2024年12月9日(月)

イノベーションの風を読む

2017年8月10日

 豊臣秀吉が天下を統一した頃に長谷川等伯によって描かれた『松林図』は、日本の水墨画の最高傑作といわれている。これは後に屏風に仕立てられ、現在は東京国立博物館で国宝として保管されている。そして江戸時代の琳派の雄、尾形光琳作の金地着色、6曲1双の『群鶴図屏風』は、アメリカのフリーア美術館が所蔵している。

 上野の東京国立博物館は明治5年(1872年)に創設された。その「日本を中心に広く東洋諸地域にわたる文化財を収集・保管して公衆の観覧に供する」ための(現存する)日本最古の博物館で、最新のデジタル技術を駆使して、この二双の屏風を「公衆の観覧に供する」新しい試みが行われている。

 『松林図屏風』は、展示室に敷かれた畳の上に置かれている。訪れた人々は、靴を脱いで座ったり寝転んだりしながら、屏風を囲む半円形の大型スクリーンに映し出される映像を楽しんでいる。6分ほどの映像は、これも等伯の『瀟湘八景図屏風』をイメージした松林の四季の移り変わりを、その風景のなかを飛ぶカラスの目線で体験することができる。海辺の風や匂いまでも感じられる演出がされているが、中国の湖南省の瀟湘(しょうしょう)には海はない。そこは等伯の出身地の能登七尾の松林なのかもしれない。

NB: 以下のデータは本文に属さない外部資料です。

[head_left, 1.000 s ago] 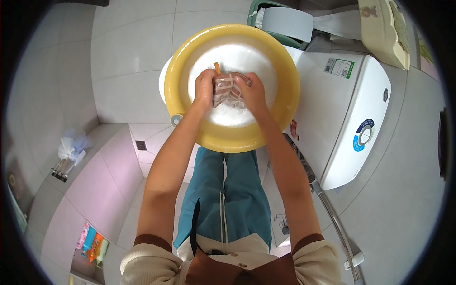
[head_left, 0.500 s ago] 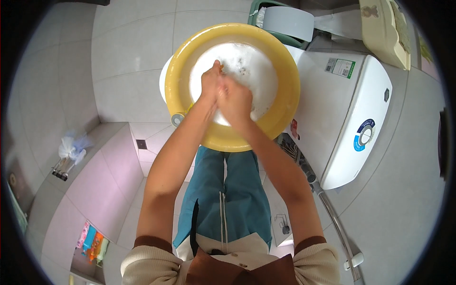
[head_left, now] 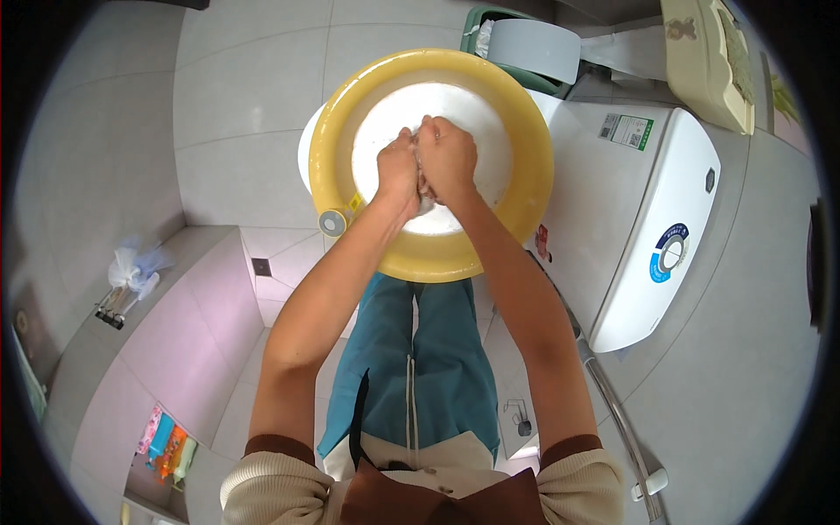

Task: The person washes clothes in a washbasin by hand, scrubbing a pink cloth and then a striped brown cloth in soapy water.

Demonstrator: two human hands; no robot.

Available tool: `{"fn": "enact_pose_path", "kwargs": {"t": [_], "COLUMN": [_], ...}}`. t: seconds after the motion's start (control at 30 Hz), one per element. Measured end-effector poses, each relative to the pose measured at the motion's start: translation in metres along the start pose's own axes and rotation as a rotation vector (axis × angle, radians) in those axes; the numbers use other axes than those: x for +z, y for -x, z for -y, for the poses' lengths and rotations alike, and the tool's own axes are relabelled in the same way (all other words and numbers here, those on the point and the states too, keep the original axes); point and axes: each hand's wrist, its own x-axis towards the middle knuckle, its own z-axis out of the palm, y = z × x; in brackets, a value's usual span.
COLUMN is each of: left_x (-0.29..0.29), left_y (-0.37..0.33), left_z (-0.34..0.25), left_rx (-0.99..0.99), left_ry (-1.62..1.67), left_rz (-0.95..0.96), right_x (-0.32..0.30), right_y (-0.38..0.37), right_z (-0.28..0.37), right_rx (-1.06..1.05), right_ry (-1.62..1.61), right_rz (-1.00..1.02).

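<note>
My left hand (head_left: 399, 171) and my right hand (head_left: 447, 159) are closed and pressed against each other over a yellow basin (head_left: 328, 131). White suds (head_left: 481, 131) cover the water inside it. Between the hands, a small bit of something wet and greyish (head_left: 426, 205) shows below the fingers. Most of it is hidden, so I cannot tell its kind. A round grey knob (head_left: 332, 223) sits at the basin's left rim, partly beside my left forearm.
To the right stands a white appliance (head_left: 604, 192) with a round dial (head_left: 672, 254). A green bin (head_left: 477, 26) is behind the basin, a beige container (head_left: 700, 52) at the far right. On the left ledge lies a white and blue mesh puff (head_left: 136, 269). Coloured bottles (head_left: 166, 451) fill a wall niche.
My hands have shifted slightly right and now sit knuckles up, side by side. The dark specks among the suds are mostly gone from sight, and the greyish wet thing has come into view.
</note>
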Motion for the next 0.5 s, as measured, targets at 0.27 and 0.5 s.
{"fn": "enact_pose_path", "kwargs": {"t": [0.27,0.5], "left_x": [0.006,-0.024], "left_y": [0.006,-0.002], "left_z": [-0.013,-0.013], "left_rx": [0.012,-0.078], "left_ry": [-0.003,-0.087], "left_rz": [-0.096,0.119], "right_x": [0.009,-0.006], "right_y": [0.021,-0.007], "right_z": [0.003,-0.034], "right_rx": [-0.197,0.154], "right_ry": [0.063,-0.613], "right_rz": [-0.048,0.173]}}
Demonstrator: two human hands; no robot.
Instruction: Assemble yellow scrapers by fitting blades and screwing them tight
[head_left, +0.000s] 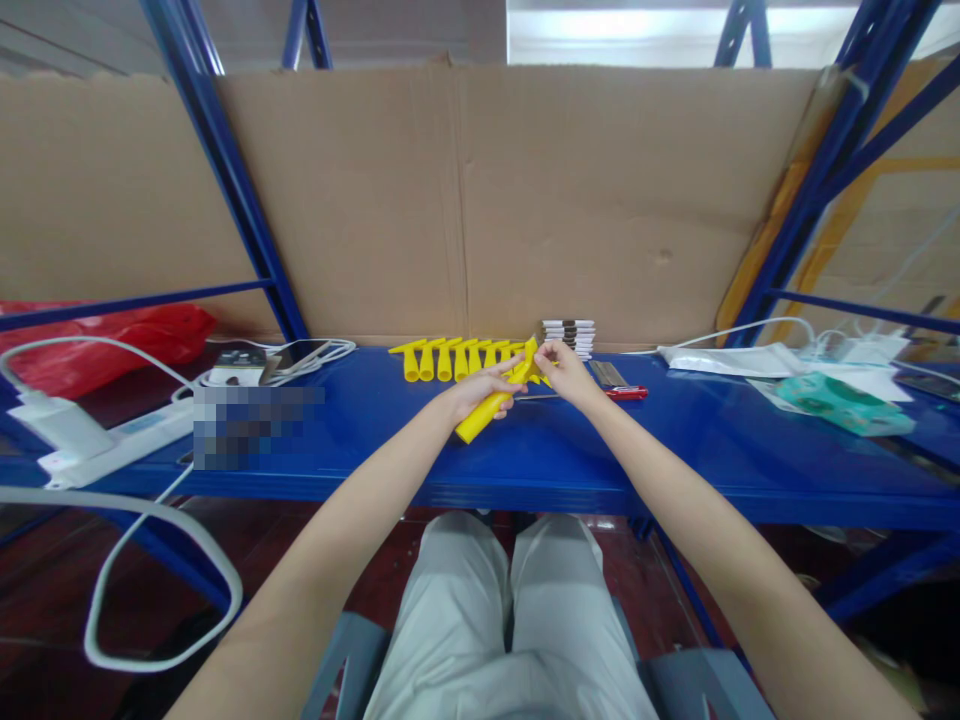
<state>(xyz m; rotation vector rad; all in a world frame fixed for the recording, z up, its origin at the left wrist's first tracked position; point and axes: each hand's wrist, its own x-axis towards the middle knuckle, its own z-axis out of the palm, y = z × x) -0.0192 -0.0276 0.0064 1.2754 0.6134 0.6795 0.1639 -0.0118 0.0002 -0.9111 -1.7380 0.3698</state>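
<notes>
Wrapping its grip around a yellow-handled piece (pixel 480 420), the left hand (pixel 491 385) holds it tilted above the blue worktop (pixel 390 430). The right hand (pixel 562 370) has its fingertips at the upper end; I cannot tell how firmly its grip closes. Behind stands 1 row of yellow pieces (pixel 427 362); a red tool (pixel 628 393) lies to the right.

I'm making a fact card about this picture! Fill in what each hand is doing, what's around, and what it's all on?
Left hand: around a yellow piece
Right hand: at that piece's upper end; exact grip too small to tell
Beyond left hand: row of yellow pieces
Near right hand: red item
Far left: red plastic bag
Far right: green packet
Surface: blue table
</notes>
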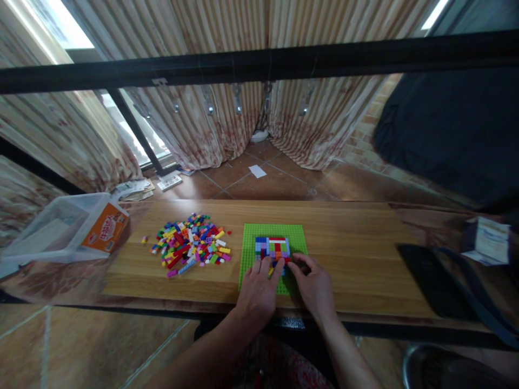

 『群鶴図屏風』が展示されている部屋に入ると、大きなスクリーンで鶴の群が羽ばたき地面に降り立つ。鶴は見る人の動きによって、集まってきたりこちらを向いたりする。そして、群が翔び去る先にある金屏風には、見る角度によって金の照り返しの具合が変わって、そこに描かれた鶴たちが動いて見えるように照明があたっている。

 当然ながら、これらの屏風はいずれも複製物だ。国宝や海外の美術館の所蔵品を、このようにガラスケースなしで展示することはありえない。しかし、最新のデジタル技術によって原本を撮影しプリントした高精細の複製画は、専門家が1.5メートルの距離から見ても本物と見分けることが難しい(後出の松嶋氏)という。

 これらの演出は、これまでの博物館・美術館のいわゆるキュレーションとは明らかに異なっている。その狙いを、展示を企画した平常展調整室長の松嶋雅人氏と、博物館教育課長の小林牧氏に聞いた。

頭の中の世界、物語の世界が絵になっている

 松嶋室長は「日本画はリアリズムではなく、頭の中の世界、物語の世界が絵になっている」と言う。

 「その世界を、作品の選び方、並べ方だけで理解してもらうことは難しい。視覚的に音響的に感情移入をしやすくして、自然に身にしみてくるような形にして体験してもらおうと考えた」

 もともと松林図は、ある建物のひとつの部屋の壁面に描かれ左右に広がっていた。その一面が屏風に仕立てられたという。屏風は道具として、貴族など一部の人々の生活の中で使われていた。松嶋室長は、「それを西洋文明の価値観で、正対して素晴らしい芸術をゆっくり鑑賞する。本来の日本の文化というのは、そういうものではないのではないか」と投げかける。

 「松林図は日本の絵画の中でも突出したクオリティーを持った作品なので、その本来の姿、本来の意味とかをサジェスチョンしようとするとき、ケースに入っていないものを畳の上で見る、触れるぐらいの距離で見るとき、どんなふうに感じてもらえるかということを考えた」

 「松林図に感情移入することで松林の中に一体化して、海辺の強い風や匂いなどを感じることができる。しかしそれは表面的であって、もっと深い意義や意味とかがある。それを映像として足してあげることによって、それを体験した後で何かを感じる。そして展示ケースの他の作品を見たときに、日本画や水墨画などを鑑賞するときの感覚や見方が深まるのではないか」

 複製画とはいえ、文化財に映像を重ねて写したり、演出のための照明をあてたりすることには否定的な意見もあるようだ。しかし、松嶋室長は「議論が起きるきっかけになればいい。先鋭的に投げかけたほうが、いろいろな意見が出やすくなるだろう」と歓迎する。